**Exercise brief:**
Each entry is to be printed again word for word.

Stored records:
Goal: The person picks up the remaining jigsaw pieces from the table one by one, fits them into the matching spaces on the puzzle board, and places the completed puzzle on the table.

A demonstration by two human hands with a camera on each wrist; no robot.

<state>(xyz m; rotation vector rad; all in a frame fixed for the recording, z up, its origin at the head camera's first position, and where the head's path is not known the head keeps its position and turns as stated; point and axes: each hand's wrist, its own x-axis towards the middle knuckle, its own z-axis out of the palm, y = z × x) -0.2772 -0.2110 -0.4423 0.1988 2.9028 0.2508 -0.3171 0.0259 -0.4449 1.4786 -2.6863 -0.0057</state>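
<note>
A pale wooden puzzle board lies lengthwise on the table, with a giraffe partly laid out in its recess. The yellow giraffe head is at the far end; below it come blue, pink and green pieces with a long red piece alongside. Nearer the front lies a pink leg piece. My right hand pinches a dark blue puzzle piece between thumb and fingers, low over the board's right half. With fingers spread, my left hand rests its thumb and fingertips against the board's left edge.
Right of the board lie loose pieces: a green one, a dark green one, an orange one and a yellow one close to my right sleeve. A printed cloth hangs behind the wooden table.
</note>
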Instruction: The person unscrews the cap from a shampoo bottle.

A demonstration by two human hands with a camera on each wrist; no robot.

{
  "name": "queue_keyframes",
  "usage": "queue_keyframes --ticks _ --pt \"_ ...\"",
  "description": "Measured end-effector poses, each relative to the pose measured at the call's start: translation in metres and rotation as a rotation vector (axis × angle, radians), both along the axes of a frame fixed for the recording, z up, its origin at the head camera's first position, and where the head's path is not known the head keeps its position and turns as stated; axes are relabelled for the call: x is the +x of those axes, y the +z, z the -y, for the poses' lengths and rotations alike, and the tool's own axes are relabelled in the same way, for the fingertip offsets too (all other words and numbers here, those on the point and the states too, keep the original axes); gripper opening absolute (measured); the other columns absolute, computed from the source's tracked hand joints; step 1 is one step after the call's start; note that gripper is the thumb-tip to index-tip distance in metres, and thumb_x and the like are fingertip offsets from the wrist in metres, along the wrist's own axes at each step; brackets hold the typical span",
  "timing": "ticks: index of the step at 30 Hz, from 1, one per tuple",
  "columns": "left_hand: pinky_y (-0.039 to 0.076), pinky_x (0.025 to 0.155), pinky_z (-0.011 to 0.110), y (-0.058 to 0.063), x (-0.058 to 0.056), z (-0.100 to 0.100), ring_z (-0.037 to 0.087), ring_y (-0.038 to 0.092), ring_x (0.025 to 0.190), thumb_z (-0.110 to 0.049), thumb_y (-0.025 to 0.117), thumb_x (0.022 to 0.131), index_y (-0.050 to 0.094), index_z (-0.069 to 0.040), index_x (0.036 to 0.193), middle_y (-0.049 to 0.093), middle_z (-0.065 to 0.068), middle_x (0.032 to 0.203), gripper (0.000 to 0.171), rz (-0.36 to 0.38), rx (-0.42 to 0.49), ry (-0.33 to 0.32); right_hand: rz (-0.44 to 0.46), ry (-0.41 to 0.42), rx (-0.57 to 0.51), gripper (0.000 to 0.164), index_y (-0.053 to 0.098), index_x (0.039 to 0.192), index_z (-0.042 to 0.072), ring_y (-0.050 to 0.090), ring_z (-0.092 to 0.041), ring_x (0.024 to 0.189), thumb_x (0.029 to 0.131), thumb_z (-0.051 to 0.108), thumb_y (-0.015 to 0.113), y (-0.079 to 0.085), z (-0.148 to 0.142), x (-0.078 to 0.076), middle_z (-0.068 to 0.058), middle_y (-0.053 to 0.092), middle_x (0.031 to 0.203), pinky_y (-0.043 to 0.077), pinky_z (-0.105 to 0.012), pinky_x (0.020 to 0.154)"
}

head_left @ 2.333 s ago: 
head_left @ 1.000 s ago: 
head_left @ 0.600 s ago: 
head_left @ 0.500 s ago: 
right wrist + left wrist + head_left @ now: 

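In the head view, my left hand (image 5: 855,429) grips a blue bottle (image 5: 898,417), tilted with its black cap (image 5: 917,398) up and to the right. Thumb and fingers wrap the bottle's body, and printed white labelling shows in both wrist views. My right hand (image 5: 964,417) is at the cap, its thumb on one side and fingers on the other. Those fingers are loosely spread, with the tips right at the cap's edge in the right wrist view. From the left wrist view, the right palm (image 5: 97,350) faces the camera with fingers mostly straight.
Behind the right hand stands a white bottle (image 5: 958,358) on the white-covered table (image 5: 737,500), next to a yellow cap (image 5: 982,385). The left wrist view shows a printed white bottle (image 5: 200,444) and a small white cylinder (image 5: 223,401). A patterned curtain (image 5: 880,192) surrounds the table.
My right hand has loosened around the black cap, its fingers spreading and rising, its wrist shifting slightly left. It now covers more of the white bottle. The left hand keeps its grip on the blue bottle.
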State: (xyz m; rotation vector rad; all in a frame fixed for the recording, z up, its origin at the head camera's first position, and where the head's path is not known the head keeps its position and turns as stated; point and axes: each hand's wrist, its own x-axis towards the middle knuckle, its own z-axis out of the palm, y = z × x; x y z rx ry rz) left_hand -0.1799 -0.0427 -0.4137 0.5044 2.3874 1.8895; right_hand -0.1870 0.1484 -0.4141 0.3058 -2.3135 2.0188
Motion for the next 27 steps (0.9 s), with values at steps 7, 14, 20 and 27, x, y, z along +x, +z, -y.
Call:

**Final answer:**
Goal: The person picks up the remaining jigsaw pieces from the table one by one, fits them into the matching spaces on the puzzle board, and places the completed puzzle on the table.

A demonstration by two human hands with a camera on each wrist; no robot.

<state>(xyz m; rotation vector rad; all in a frame fixed for the recording, z up, its origin at the head camera's first position, and where the head's path is not known the head keeps its position and turns as stated; point and axes: each hand's wrist, its own x-axis towards the middle knuckle, its own z-axis out of the palm, y = z × x) -0.2772 -0.2110 -0.4423 0.1988 2.9028 0.2508 -0.3171 0.0259 -0.4449 1.4786 -2.6863 -0.0057</state>
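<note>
A pale wooden puzzle board lies lengthwise on the table, with a giraffe partly laid out in its recess. The yellow giraffe head is at the far end; below it come blue, pink and green pieces with a long red piece alongside. Nearer the front lies a pink leg piece. My right hand pinches a dark blue puzzle piece between thumb and fingers, low over the board's right half. With fingers spread, my left hand rests its thumb and fingertips against the board's left edge.
Right of the board lie loose pieces: a green one, a dark green one, an orange one and a yellow one close to my right sleeve. A printed cloth hangs behind the wooden table.
</note>
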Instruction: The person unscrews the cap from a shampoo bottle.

A demonstration by two human hands with a camera on each wrist; no robot.

{
  "name": "queue_keyframes",
  "usage": "queue_keyframes --ticks _ --pt \"_ ...\"",
  "description": "Measured end-effector poses, each relative to the pose measured at the call's start: translation in metres and rotation as a rotation vector (axis × angle, radians), both along the axes of a frame fixed for the recording, z up, its origin at the head camera's first position, and where the head's path is not known the head keeps its position and turns as stated; axes are relabelled for the call: x is the +x of those axes, y the +z, z the -y, for the poses' lengths and rotations alike, and the tool's own axes are relabelled in the same way, for the fingertip offsets too (all other words and numbers here, those on the point and the states too, keep the original axes); gripper opening absolute (measured); the other columns absolute, computed from the source's tracked hand joints; step 1 is one step after the call's start; note that gripper is the thumb-tip to index-tip distance in metres, and thumb_x and the like are fingertip offsets from the wrist in metres, along the wrist's own axes at each step; brackets hold the typical span",
  "timing": "ticks: index of the step at 30 Hz, from 1, one per tuple",
  "columns": "left_hand: pinky_y (-0.039 to 0.076), pinky_x (0.025 to 0.155), pinky_z (-0.011 to 0.110), y (-0.058 to 0.063), x (-0.058 to 0.056), z (-0.100 to 0.100), ring_z (-0.037 to 0.087), ring_y (-0.038 to 0.092), ring_x (0.025 to 0.190), thumb_z (-0.110 to 0.049), thumb_y (-0.025 to 0.117), thumb_x (0.022 to 0.131), index_y (-0.050 to 0.094), index_z (-0.069 to 0.040), index_x (0.036 to 0.193), middle_y (-0.049 to 0.093), middle_z (-0.065 to 0.068), middle_x (0.032 to 0.203), gripper (0.000 to 0.171), rz (-0.36 to 0.38), rx (-0.42 to 0.49), ry (-0.33 to 0.32); right_hand: rz (-0.44 to 0.46), ry (-0.41 to 0.42), rx (-0.57 to 0.51), gripper (0.000 to 0.164), index_y (-0.053 to 0.098), index_x (0.039 to 0.192), index_z (-0.042 to 0.072), ring_y (-0.050 to 0.090), ring_z (-0.092 to 0.041), ring_x (0.024 to 0.189), thumb_x (0.029 to 0.131), thumb_z (-0.051 to 0.108), thumb_y (-0.015 to 0.113), y (-0.079 to 0.085), z (-0.148 to 0.142), x (-0.078 to 0.076), middle_z (-0.068 to 0.058), middle_y (-0.053 to 0.092), middle_x (0.031 to 0.203), pinky_y (-0.043 to 0.077), pinky_z (-0.105 to 0.012), pinky_x (0.020 to 0.154)"
}

head_left @ 2.333 s ago: 
head_left @ 1.000 s ago: 
head_left @ 0.600 s ago: 
head_left @ 0.500 s ago: 
right wrist + left wrist + head_left @ now: 

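In the head view, my left hand (image 5: 855,429) grips a blue bottle (image 5: 898,417), tilted with its black cap (image 5: 917,398) up and to the right. Thumb and fingers wrap the bottle's body, and printed white labelling shows in both wrist views. My right hand (image 5: 964,417) is at the cap, its thumb on one side and fingers on the other. Those fingers are loosely spread, with the tips right at the cap's edge in the right wrist view. From the left wrist view, the right palm (image 5: 97,350) faces the camera with fingers mostly straight.
Behind the right hand stands a white bottle (image 5: 958,358) on the white-covered table (image 5: 737,500), next to a yellow cap (image 5: 982,385). The left wrist view shows a printed white bottle (image 5: 200,444) and a small white cylinder (image 5: 223,401). A patterned curtain (image 5: 880,192) surrounds the table.
My right hand has loosened around the black cap, its fingers spreading and rising, its wrist shifting slightly left. It now covers more of the white bottle. The left hand keeps its grip on the blue bottle.
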State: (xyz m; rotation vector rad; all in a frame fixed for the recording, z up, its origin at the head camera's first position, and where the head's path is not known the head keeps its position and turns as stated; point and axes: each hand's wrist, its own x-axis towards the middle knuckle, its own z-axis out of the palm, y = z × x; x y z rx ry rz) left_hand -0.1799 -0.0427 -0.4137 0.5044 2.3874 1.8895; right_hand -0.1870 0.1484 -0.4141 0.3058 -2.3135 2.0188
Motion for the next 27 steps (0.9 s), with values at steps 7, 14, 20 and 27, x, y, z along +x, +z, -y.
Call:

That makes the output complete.